§ Action item: Each line below from the one containing "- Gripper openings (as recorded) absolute" through the one containing "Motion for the" is to be given again exactly, and no line outside that span.

------------

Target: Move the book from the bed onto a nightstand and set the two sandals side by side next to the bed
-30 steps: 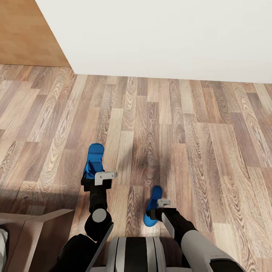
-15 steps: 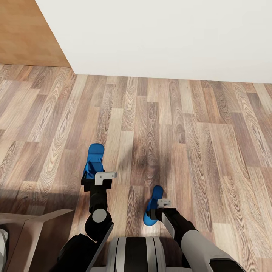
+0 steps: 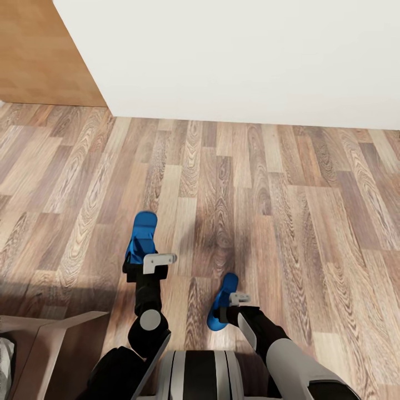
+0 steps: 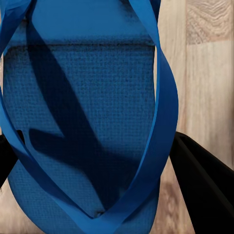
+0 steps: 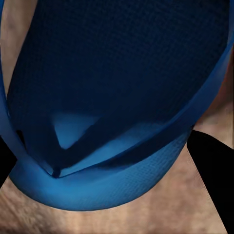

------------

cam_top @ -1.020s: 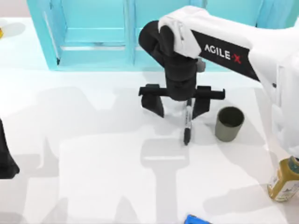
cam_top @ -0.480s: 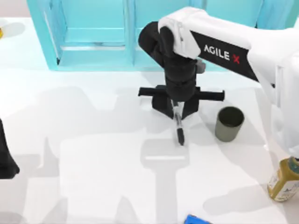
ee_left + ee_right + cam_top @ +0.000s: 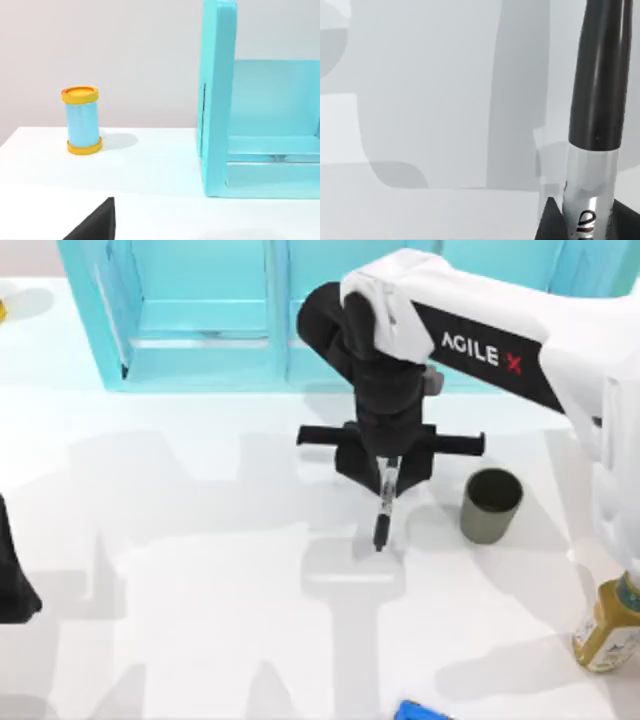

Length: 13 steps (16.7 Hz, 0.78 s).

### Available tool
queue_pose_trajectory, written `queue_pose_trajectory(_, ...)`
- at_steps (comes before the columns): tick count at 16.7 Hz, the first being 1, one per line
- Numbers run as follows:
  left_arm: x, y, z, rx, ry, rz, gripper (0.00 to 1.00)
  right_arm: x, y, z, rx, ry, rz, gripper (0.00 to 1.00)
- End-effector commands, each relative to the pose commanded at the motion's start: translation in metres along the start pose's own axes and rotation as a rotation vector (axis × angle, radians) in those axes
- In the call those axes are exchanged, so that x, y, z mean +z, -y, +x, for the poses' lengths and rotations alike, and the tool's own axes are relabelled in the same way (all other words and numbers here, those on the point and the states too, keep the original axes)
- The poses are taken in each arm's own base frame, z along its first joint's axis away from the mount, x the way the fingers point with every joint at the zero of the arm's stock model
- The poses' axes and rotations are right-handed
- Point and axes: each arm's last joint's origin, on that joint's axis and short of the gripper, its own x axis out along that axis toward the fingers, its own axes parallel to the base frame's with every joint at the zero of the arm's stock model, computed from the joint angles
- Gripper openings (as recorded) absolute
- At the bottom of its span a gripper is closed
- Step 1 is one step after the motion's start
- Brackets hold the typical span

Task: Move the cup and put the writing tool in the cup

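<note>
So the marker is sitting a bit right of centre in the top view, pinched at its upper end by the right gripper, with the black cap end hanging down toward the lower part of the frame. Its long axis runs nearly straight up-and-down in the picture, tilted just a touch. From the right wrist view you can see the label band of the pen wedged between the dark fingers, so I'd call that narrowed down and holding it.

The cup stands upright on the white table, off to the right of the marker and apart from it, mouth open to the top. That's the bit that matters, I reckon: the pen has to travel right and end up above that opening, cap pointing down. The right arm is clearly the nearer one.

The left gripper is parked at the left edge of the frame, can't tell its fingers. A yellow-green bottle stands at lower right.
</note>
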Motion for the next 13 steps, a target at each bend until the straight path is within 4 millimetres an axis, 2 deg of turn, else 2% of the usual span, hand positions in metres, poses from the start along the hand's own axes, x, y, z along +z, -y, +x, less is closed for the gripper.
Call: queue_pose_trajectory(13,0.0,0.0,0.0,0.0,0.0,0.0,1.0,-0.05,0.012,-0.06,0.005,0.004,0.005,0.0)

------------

§ Response to the exercise:
- Gripper openings (as recorded) absolute
- At the bottom of its span a gripper is closed
- Step 1 is one step after the motion's start
- Brackets hold the typical span

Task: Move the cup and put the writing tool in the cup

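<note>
So the marker is sitting a bit right of centre in the top view, pinched at its upper end by the right gripper, with the black cap end hanging down toward the lower part of the frame. Its long axis runs nearly straight up-and-down in the picture, tilted just a touch. From the right wrist view you can see the label band of the pen wedged between the dark fingers, so I'd call that narrowed down and holding it.

The cup stands upright on the white table, off to the right of the marker and apart from it, mouth open to the top. That's the bit that matters, I reckon: the pen has to travel right and end up above that opening, cap pointing down. The right arm is clearly the nearer one.

The left gripper is parked at the left edge of the frame, can't tell its fingers. A yellow-green bottle stands at lower right.
</note>
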Motion for the next 13 steps, a target at each bend until the straight path is within 4 millimetres an axis, 2 deg of turn, else 2% of the usual span, hand positions in metres, poses from the start along the hand's own axes, x, y, z along +z, -y, +x, less is closed for the gripper.

No further output remains.